### Information provided ###
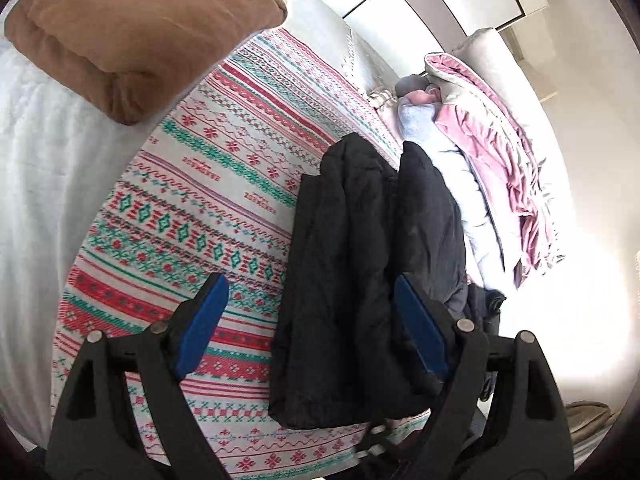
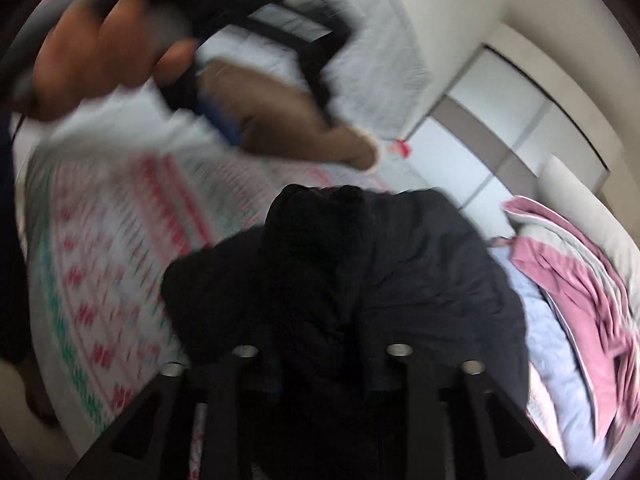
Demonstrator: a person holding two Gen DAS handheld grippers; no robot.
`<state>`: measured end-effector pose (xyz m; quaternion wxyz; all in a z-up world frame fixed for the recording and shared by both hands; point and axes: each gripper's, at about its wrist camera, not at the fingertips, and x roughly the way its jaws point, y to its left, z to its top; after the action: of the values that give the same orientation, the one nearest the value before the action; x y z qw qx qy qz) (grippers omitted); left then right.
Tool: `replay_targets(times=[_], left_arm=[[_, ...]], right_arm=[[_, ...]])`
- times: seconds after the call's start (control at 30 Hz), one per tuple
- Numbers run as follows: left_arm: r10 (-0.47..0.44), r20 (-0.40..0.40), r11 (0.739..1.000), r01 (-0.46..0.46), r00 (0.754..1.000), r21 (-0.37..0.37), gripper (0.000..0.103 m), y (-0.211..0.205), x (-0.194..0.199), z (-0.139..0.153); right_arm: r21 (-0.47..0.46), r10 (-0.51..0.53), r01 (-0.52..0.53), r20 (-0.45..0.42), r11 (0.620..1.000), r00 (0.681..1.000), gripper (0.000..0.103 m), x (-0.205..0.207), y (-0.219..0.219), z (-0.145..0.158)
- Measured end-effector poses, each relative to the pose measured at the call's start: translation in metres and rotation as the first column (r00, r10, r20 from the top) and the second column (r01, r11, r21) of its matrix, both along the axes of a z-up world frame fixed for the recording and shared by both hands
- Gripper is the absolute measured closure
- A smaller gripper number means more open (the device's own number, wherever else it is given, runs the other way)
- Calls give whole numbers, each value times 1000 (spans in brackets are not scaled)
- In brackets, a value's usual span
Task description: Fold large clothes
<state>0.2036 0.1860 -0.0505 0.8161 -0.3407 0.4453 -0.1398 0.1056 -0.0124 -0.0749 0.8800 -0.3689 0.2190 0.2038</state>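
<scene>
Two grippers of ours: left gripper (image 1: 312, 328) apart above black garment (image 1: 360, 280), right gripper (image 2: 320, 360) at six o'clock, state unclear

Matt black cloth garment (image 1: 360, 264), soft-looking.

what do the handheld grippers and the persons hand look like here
The left gripper has matte black plastic linkage arms with silver round pivot pins and two flat blue finger pads. The right gripper shows the same black arms and silver pins; its pads are hidden against black cloth. The blurred bare hand grips a grey handle.
</scene>
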Motion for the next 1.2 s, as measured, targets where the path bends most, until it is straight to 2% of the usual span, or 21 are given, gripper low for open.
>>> replay_targets(times=[0.1, 0.23, 0.4, 0.47, 0.5, 0.57, 0.63, 0.73, 0.77, 0.8, 0.87, 0.97, 1.03, 1.13, 1.2], left_arm=[[-26, 2, 999, 26, 1000, 26, 18, -6, -1, 0], [-57, 20, 997, 56, 998, 57, 18, -16, -2, 2], [-62, 31, 994, 59, 998, 87, 18, -22, -3, 6], [-56, 50, 990, 49, 997, 132, 18, -27, -6, 10], [-55, 63, 986, 44, 997, 158, 18, -30, -7, 12], [-64, 96, 976, 42, 993, 214, 18, -38, -12, 19], [-86, 136, 969, 51, 987, 243, 18, -47, -17, 26], [-120, 197, 960, 63, 973, 272, 18, -60, -23, 37], [-130, 215, 955, 64, 968, 288, 18, -66, -24, 41], [-135, 226, 952, 63, 965, 301, 18, -71, -24, 43], [-148, 240, 944, 65, 959, 324, 18, -81, -22, 46], [-163, 250, 936, 69, 955, 346, 18, -97, -19, 49], [-173, 250, 931, 75, 953, 356, 18, -106, -16, 50], [-185, 258, 924, 79, 948, 373, 18, -116, -14, 54], [-173, 275, 917, 53, 946, 396, 18, -119, -12, 59]], right_arm=[[9, 9, -8, -31, 1000, 999, 54, 4, -1, -4], [118, 22, -6, -129, 993, 991, 45, 16, -11, 7], [201, 46, -7, -192, 980, 980, 43, 17, -27, 27], [291, 84, -16, -223, 957, 971, 43, 8, -44, 46], [351, 110, -20, -241, 936, 964, 43, 2, -54, 56], [522, 183, -8, -285, 853, 941, 41, -4, -89, 80], [633, 202, 38, -302, 773, 931, 36, 0, -122, 95], [770, 175, 177, -351, 613, 920, 36, 16, -182, 102], [780, 129, 237, -375, 579, 918, 36, 23, -197, 100], [768, 73, 289, -398, 571, 915, 36, 28, -205, 97], [704, -35, 394, -465, 591, 884, 36, 41, -212, 82], [639, -54, 460, -549, 616, 834, 44, 54, -203, 58], [609, -60, 449, -549, 654, 833, 52, 55, -190, 50], [576, -29, 400, -546, 713, 837, 52, 51, -169, 41], [545, -10, 390, -573, 742, 820, 53, 53, -159, 30]])
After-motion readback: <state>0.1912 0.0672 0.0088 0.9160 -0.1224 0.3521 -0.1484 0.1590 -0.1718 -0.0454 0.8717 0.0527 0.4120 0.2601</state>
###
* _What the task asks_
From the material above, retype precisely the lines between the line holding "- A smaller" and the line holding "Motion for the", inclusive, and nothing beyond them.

* _Finished task_
- A smaller gripper number means more open (the device's own number, wherever else it is given, runs the other way)
- Calls give whole numbers, each value times 1000 (spans in brackets are not scaled)
- In brackets, a value's usual span
Task description: Fold large clothes
<state>0.2036 0.1860 -0.0505 0.8161 -0.3407 0.4453 -0.1398 0.1056 -0.0124 -0.0749 0.8800 -0.3689 0.2190 0.2038</state>
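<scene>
Two grippers of ours: left gripper (image 1: 312, 328) apart above black garment (image 1: 360, 280), right gripper (image 2: 320, 360) at six o'clock, state unclear

Matt black cloth garment (image 1: 360, 264), soft-looking.

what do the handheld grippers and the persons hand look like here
The left gripper has matte black plastic linkage arms with silver round pivot pins and two flat blue finger pads. The right gripper shows the same black arms and silver pins; its pads are hidden against black cloth. The blurred bare hand grips a grey handle.
</scene>
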Motion for the next 1.2 s, as measured, targets where the path bends most, until it is straight to 2% of the usual span, or 21 are given, gripper low for open.

Nothing else remains for the exercise.